During that time, she said, prisoners suffered “all forms of torture: hunger, cold, beatings, burning cigarettes, pulling out nails.”
Many of the imprisoned women were raped and subjected to sexual violence as punishment. After midnight, the guards would come to the prisoners’ cells, select the most beautiful girls, and take them to the officers’ cells.
“We preferred torture and even death to rape. If a girl refused to have sex during interrogation or confessed to the charges against her, she was killed by guards or interrogators and her body was thrown into a salt room. The body was kept as long as possible. “I prepared in advance to preserve it,” he said, shedding tears as he recalled the trauma of everyday life.
Khalil confirmed that prisoners were not allowed to look at guards, speak or make noise, even during torture. They were punished by being withheld water and being forced to sleep naked in sub-zero temperatures without blankets. Meals consisted of a few bites of spoiled food, and many contracted serious infections, illnesses, and mental disorders.
Now freed, Khalil hopes to enjoy safety, stability and peace in the country after years of oppression and injustice.

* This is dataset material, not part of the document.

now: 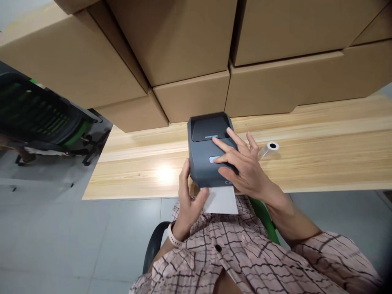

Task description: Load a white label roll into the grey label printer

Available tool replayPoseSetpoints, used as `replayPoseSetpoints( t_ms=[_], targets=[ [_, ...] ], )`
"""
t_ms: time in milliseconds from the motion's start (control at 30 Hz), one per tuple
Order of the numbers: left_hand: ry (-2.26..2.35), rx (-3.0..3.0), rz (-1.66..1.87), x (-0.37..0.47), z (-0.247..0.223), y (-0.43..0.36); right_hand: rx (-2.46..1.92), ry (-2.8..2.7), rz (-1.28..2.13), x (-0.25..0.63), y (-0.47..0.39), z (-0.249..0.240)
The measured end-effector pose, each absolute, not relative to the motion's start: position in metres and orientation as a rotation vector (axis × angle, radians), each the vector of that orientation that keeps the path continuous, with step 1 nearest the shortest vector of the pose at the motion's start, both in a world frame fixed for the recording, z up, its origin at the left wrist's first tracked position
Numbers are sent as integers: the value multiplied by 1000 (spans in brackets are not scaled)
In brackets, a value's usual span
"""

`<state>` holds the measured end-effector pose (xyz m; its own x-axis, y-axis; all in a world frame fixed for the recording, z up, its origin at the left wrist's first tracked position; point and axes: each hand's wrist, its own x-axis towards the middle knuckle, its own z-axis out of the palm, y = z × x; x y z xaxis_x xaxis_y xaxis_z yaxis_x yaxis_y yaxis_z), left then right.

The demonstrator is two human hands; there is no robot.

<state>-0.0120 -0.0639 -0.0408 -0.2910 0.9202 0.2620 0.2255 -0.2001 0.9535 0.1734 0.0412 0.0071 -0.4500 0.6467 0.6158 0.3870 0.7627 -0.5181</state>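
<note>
A dark grey label printer point(200, 153) sits on the wooden table near its front edge. A blank white label sheet point(222, 201) sticks out from the printer's front, over the table edge. My right hand point(245, 167) lies over the printer's right side with fingers spread. One fingertip of it rests at the light blue button point(212, 159) on top. My left hand point(190, 200) is against the printer's front left corner, its fingers along the side and its thumb at the label's left edge. Neither hand is closed around the printer.
Large cardboard boxes point(190, 96) are stacked along the back of the wooden table point(137, 163). A small white paper roll point(269, 149) stands right of the printer. At the far left is a black and green chair point(39, 110), with part of another person's leg near it.
</note>
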Motion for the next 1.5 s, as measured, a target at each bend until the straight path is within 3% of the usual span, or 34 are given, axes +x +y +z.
replayPoseSetpoints(
  t_ms=[200, 467, 600, 700, 867, 1067, 1367, 1500],
  targets=[
    [1372, 1246, 1474, -15, -49, -61, -906, -1480, 865, 181, 1, -45],
    [1523, 1429, 1578, -15, -52, -51, -895, -1465, 951, 187, -4, -45],
    [1428, 1642, 1743, -25, -24, -27, -818, -1566, 885, 192, 19, -17],
    [1353, 1818, 1771, -47, 4, 14, -707, -1734, 657, 188, 56, 15],
    [1360, 1554, 1847, -74, 7, 81, -720, -1790, 286, 167, 126, 61],
    [1330, 1268, 1490, -77, -36, 90, -798, -1819, 267, 153, 194, 76],
    [1227, 1397, 1155, -70, -25, 75, -951, -1917, -72, 146, 189, 88],
    [1456, 1533, 1071, -75, -22, 72, -842, -2217, 269, 149, 156, 67]
  ],
)
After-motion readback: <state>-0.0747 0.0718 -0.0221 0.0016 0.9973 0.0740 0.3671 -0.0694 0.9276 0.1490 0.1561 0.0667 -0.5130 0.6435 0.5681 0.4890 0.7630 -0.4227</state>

Adnan al-Ibrahim, 46, from the southern Syrian city of Daraa, was also released a few days ago after spending more than a decade in Adra prison outside Damascus on charges of defecting from Bashar al-Assad’s forces and seeking asylum. Lebanon.
“I feel like I am dreaming after I was released from prison. They accused me of terrorism, I was tortured and I was not brought to justice during my imprisonment. I am still traumatized by what I endured,” says Ibrahim. .
“We were treated in prison in the worst way imaginable. All we want now is the right to live a life of dignity, away from the injustice, arbitrary arrests and ongoing killings in Syria.”
He was now gaunt and weak. Malnutrition and poor diet led to rapid weight loss. Many of his fellow prisoners suffered from life-threatening illnesses as a result of the torture they endured. Many prisoners lost their memories after being hit on the head during interrogation, and their bodies were left abandoned for a long time before being buried. Many of these bodies were incinerated.
Burden caused by psychological Prauma
Samah Barakat, a 33-year-old mental health professional, said survivors of Syrian detention centers would need help to overcome their trauma.
‘The experience of imprisonment and torture in prison is painful and traumatic for survivors. Imprisonment is not limited to physical torture. Mental state is also affected. Prisoners were subjected to various forms of torture and oppression, which led to a significant deterioration in their mental health. These impacts include a variety of mental disorders, including psychosis, memory loss, and speech impairment, as well as the spread of diseases due to deprivation of basic health care.”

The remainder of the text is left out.